Friday, September 17, 2010
Fun Friday with a little help from my friends . . .
Now, finally a computer error message we can understand.
Judy got married to her first husband, Ted, and had 13 children. Then, he died of cancer.
She married again, and she and Bob had 7 more children. Bob was killed in a car accident, 12 years later.
Judy again remarried, and this time, she and John had 5 more children.
Judy finally died, after having 25 children.
Standing before her coffin, the preacher prayed for her. He thanked the Lord for this very loving woman and said,
"Lord, they are finally together."
Ethel leaned over and quietly asked her best friend, Margaret,
"Do you think he means her first, second, or third husband?"
Margaret replied, "I think he means her legs, Ethel . . . her legs"

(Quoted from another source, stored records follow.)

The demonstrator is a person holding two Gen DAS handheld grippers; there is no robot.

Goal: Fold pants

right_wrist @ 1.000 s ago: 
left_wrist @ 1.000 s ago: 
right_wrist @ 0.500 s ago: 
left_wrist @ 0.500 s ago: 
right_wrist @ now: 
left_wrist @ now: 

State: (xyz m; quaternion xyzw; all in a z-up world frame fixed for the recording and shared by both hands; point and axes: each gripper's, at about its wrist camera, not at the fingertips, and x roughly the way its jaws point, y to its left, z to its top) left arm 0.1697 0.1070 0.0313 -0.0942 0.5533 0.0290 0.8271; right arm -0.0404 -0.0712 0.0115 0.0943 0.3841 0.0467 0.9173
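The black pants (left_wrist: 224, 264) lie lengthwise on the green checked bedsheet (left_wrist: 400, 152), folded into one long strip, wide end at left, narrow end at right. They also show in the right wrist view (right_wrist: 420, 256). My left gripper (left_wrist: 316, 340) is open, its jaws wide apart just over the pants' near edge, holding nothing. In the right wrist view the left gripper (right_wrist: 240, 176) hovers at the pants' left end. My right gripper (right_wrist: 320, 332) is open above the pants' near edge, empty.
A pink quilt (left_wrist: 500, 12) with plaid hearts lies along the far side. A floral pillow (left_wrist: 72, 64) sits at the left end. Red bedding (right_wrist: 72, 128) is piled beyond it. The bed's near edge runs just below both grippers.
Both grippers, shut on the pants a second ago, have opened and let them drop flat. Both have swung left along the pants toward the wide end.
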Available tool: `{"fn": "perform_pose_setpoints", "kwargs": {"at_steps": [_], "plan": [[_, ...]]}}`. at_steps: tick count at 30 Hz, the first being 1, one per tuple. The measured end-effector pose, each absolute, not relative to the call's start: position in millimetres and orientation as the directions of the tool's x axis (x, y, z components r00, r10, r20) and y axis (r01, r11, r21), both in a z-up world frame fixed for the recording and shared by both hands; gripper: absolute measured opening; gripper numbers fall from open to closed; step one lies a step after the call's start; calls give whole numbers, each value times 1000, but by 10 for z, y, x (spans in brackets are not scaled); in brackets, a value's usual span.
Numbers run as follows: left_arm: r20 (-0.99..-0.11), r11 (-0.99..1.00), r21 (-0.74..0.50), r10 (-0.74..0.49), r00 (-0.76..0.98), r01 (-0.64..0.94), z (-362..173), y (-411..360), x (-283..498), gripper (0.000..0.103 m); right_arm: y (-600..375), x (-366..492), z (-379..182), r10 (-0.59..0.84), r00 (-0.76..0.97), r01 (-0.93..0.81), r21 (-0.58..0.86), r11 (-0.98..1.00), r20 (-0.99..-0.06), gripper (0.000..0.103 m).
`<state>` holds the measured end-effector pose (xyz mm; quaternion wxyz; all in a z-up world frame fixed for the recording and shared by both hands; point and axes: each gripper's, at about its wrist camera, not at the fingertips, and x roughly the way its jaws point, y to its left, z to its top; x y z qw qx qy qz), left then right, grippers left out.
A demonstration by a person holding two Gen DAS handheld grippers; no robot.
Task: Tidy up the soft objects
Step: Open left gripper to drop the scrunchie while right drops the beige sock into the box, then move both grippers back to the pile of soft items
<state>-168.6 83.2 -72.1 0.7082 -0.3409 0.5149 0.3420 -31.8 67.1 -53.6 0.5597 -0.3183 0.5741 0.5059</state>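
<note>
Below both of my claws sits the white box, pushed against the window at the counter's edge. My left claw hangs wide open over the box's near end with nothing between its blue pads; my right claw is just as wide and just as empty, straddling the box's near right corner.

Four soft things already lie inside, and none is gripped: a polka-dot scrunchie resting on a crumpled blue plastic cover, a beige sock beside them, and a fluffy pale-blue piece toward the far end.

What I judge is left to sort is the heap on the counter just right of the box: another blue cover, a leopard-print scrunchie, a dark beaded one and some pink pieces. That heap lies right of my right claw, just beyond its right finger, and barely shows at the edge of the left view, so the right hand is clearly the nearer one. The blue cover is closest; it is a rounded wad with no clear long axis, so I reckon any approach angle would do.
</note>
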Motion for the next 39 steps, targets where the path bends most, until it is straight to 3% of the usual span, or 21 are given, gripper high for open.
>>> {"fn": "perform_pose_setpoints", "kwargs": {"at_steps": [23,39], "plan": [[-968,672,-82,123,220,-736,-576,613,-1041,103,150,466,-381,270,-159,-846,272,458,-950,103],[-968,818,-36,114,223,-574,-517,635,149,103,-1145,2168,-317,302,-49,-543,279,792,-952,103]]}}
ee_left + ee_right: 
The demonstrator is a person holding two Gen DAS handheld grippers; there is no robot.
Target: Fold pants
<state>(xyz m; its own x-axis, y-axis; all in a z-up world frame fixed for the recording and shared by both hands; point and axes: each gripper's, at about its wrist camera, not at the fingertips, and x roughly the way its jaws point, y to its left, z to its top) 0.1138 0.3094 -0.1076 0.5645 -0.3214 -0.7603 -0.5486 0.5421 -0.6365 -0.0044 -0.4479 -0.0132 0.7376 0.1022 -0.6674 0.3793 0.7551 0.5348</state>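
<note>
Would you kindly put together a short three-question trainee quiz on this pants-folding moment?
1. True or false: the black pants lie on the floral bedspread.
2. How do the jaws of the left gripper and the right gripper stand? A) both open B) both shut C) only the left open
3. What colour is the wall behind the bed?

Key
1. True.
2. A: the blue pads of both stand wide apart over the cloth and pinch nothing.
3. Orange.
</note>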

1. What do you see? answer below.
2. What do you see? Answer below.
3. What do you see? Answer below.
4. What do you see? Answer below.
WHY WOMEN SHOULDN'T TAKE MEN SHOPPING - thanks Sharon
After I retired, my wife insisted that I accompany her on her trips to Target. Unfortunately, like most men, I found shopping boring and preferred to get in and get out. Equally unfortunate, my wife is like most women - she loves to browse. Yesterday my dear wife received the following letter from the local Target.
Dear Mrs. Samuel,
Over the past six months, your husband has caused quite a commotion in our store. We cannot tolerate this behavior and have been forced to ban both of you from the store. Our complaints against your husband, Mr. Samuel, are listed below and are documented by our video surveillance cameras.
1. June 15: Took 24 boxes of condoms and randomly put them in other people's carts when they weren't looking.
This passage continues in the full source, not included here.